Related: Illinois securities regulators treat indexed annuities as securities

The case stems from an enforcement action undertaken in March 2013 against Dick Van Dyke, a registered investment advisor by the Illinois Securities Department.

The Securities agency alleged that Van Dyke defrauded clients by recommending the sale of indexed annuities in violation of Illinois law.

The court held that the products sold by Van Dyke were not securities, and, furthermore, that Van Dyke had not perpetrated a fraud on his clients by selling them FIAs.

In doing so, the court reversed the Illinois secretary of state’s decision to revoke Van Dyke’s investment adviser registration, prohibit him from offering or selling securities in Illinois, fining him $330,000, and requiring him to pay witness fees of $23,500.
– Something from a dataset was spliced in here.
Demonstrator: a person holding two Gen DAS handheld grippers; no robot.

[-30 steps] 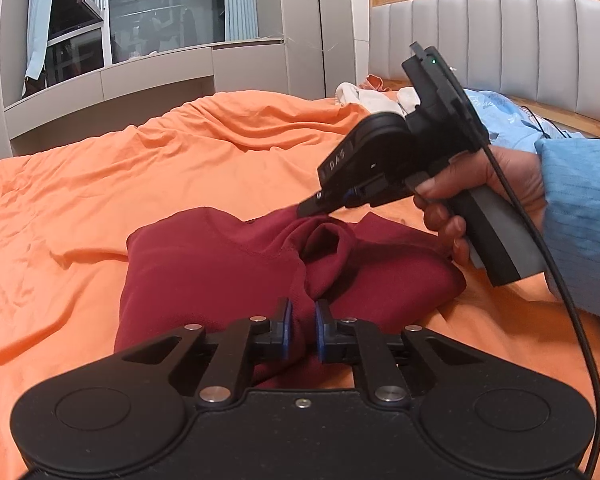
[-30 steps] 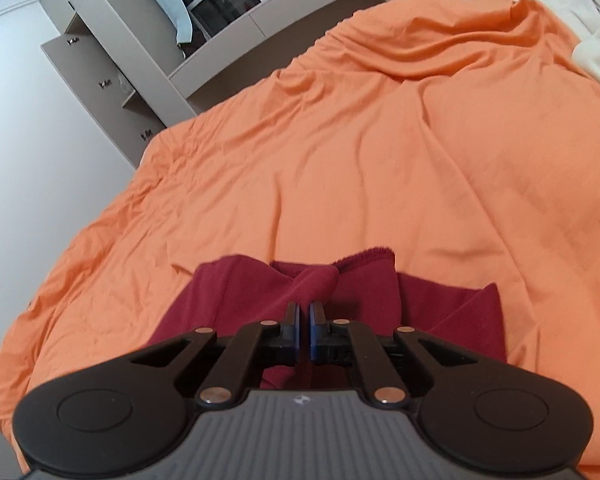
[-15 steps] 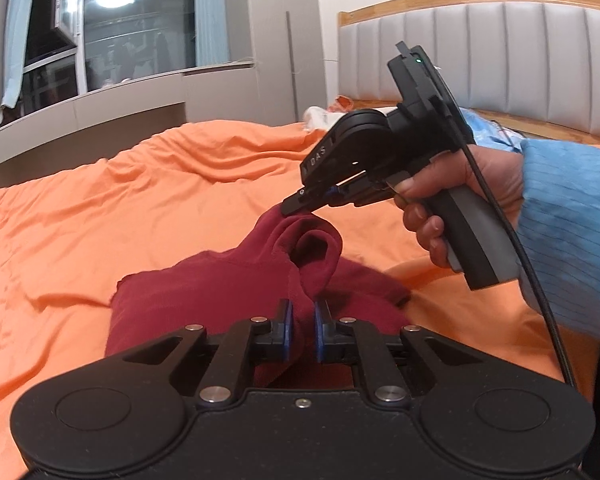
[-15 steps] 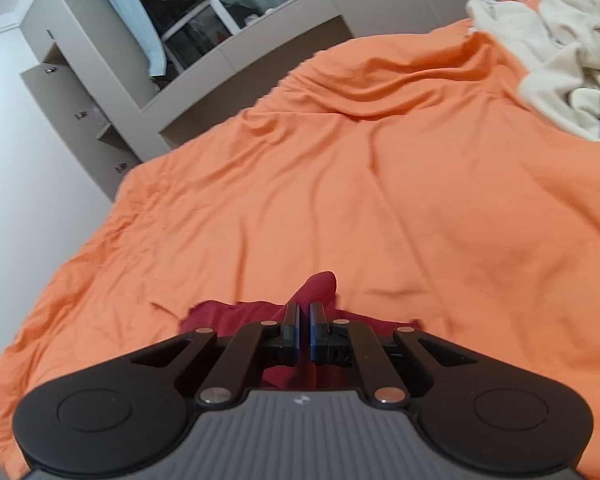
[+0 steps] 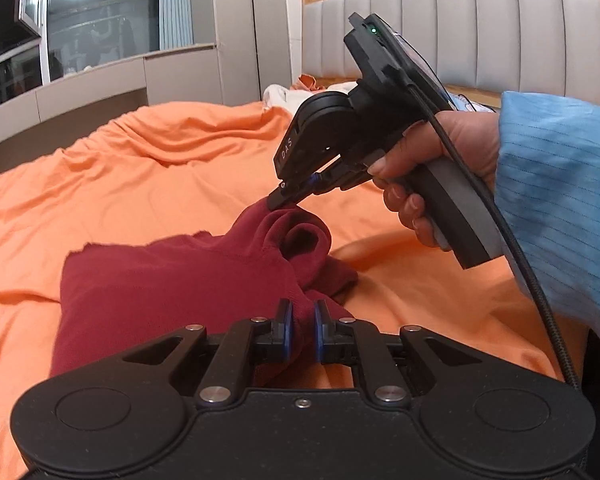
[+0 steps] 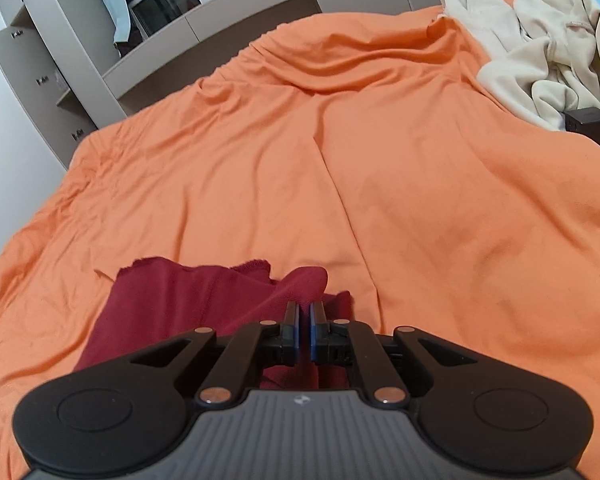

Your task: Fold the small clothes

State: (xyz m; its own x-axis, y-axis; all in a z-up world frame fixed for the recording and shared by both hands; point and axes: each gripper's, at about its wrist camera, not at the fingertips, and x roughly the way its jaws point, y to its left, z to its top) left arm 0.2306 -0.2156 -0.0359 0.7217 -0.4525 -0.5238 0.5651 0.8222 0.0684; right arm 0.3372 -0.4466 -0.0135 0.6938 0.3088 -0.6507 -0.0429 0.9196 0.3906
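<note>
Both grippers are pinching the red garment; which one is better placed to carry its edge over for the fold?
Right, probably. The right gripper holds a raised peak of the red garment, free to travel; the left gripper pins cloth low by the near edge.

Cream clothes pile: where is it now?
Right wrist view, top right: the cream pile lies on the orange sheet, far beyond the red garment.

The left tool (image 5: 300, 332) is clamped narrowly. The right tool (image 5: 278, 200), gripped by a blue-sleeved hand (image 5: 440, 168), is pinched nearly closed, tilted downward.
</note>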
King Poor, lead attorney from Quarles & Brady, commented, “The court’s clear ruling in a published opinion provides much needed guidance that the law does not allow fixed indexed annuities to be regulated as securities. The historic regulation of these annuities as only insurance products remains intact.” King, based in Chicago, wrote the friend of the court brief for the National Association for Fixed Annuities.
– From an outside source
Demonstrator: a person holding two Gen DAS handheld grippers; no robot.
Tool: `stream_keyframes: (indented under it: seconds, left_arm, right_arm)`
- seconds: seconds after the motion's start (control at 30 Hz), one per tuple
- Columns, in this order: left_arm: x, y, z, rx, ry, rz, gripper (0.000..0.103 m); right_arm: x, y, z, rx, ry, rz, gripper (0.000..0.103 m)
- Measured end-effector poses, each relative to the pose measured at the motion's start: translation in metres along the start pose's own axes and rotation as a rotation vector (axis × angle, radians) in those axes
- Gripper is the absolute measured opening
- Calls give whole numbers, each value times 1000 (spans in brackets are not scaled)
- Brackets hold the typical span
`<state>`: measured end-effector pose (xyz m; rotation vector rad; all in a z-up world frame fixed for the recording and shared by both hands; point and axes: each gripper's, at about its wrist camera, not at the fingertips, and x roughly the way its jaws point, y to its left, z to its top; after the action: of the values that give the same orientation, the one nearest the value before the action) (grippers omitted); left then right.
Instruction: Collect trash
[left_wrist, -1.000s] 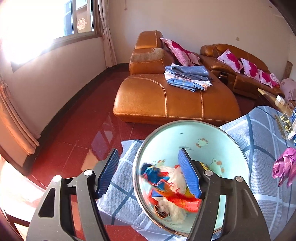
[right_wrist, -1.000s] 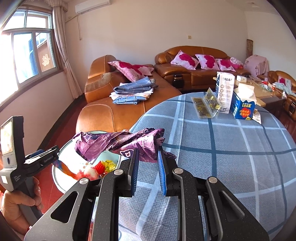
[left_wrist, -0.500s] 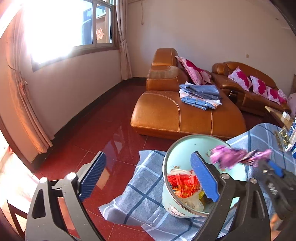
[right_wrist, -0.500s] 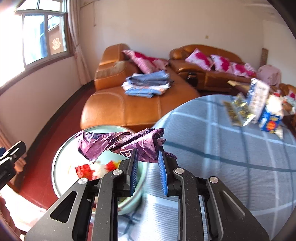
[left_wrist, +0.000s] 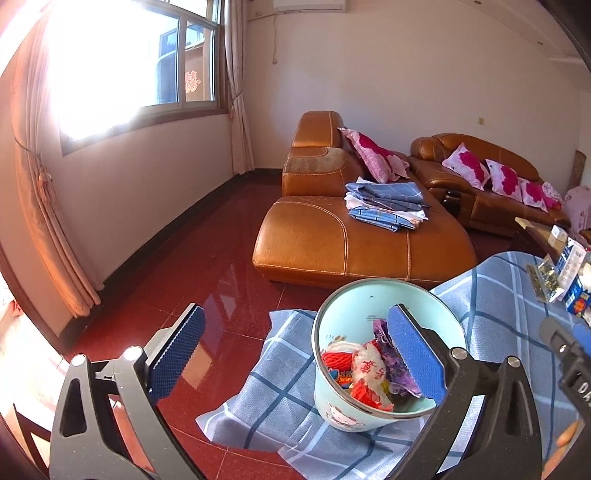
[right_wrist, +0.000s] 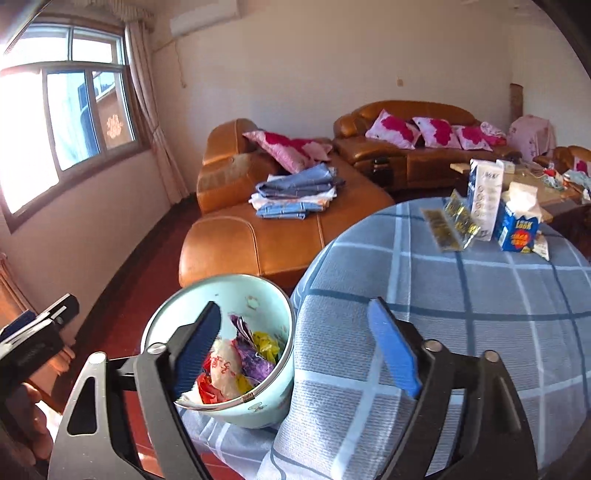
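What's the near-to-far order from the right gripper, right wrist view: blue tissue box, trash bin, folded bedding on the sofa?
1. Trash bin: just below and left of the right gripper, beside the table edge.
2. Blue tissue box: right side, far part of the checked tablecloth.
3. Folded bedding: beyond the table, on the orange sofa.

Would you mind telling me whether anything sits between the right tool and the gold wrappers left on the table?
Nothing visible does. From the right tool, whose jaws have just been opening and hold nothing, bare checked tablecloth runs to the gold wrappers. The white carton and blue box stand beside and behind them.
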<state>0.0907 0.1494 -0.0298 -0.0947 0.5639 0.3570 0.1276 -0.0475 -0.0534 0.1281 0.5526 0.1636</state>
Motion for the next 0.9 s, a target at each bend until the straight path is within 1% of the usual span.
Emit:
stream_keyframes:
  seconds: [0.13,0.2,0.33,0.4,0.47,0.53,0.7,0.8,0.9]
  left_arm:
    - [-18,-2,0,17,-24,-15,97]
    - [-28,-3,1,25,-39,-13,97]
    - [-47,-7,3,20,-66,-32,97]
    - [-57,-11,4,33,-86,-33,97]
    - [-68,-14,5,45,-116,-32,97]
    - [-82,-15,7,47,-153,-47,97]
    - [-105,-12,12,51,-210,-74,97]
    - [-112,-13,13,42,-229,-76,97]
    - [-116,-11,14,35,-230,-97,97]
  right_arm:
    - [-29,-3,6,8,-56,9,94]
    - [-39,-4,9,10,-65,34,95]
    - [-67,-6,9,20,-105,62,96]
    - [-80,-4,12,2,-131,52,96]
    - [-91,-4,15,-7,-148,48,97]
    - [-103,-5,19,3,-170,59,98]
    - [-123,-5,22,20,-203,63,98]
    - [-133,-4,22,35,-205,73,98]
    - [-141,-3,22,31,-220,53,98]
However, a spokesman for the Securities unit, which is part of the Illinois Secretary of State’s office, is currently reviewing whether to appeal the case to the state Supreme Court. A decision must be made by Oct. 12.

The court held that, under Illinois law, fixed indexed annuities are only to be regulated as insurance products and not as securities.

“This comes as a major victory for the fixed annuity industry as a whole, in addition to the more than 20,000 agents and advisors licensed to sell fixed annuities in the state,” said Chip Anderson, executive director of the National Association of Fixed Annuities (NAFA). NAFA filed a friend of the court brief in the case.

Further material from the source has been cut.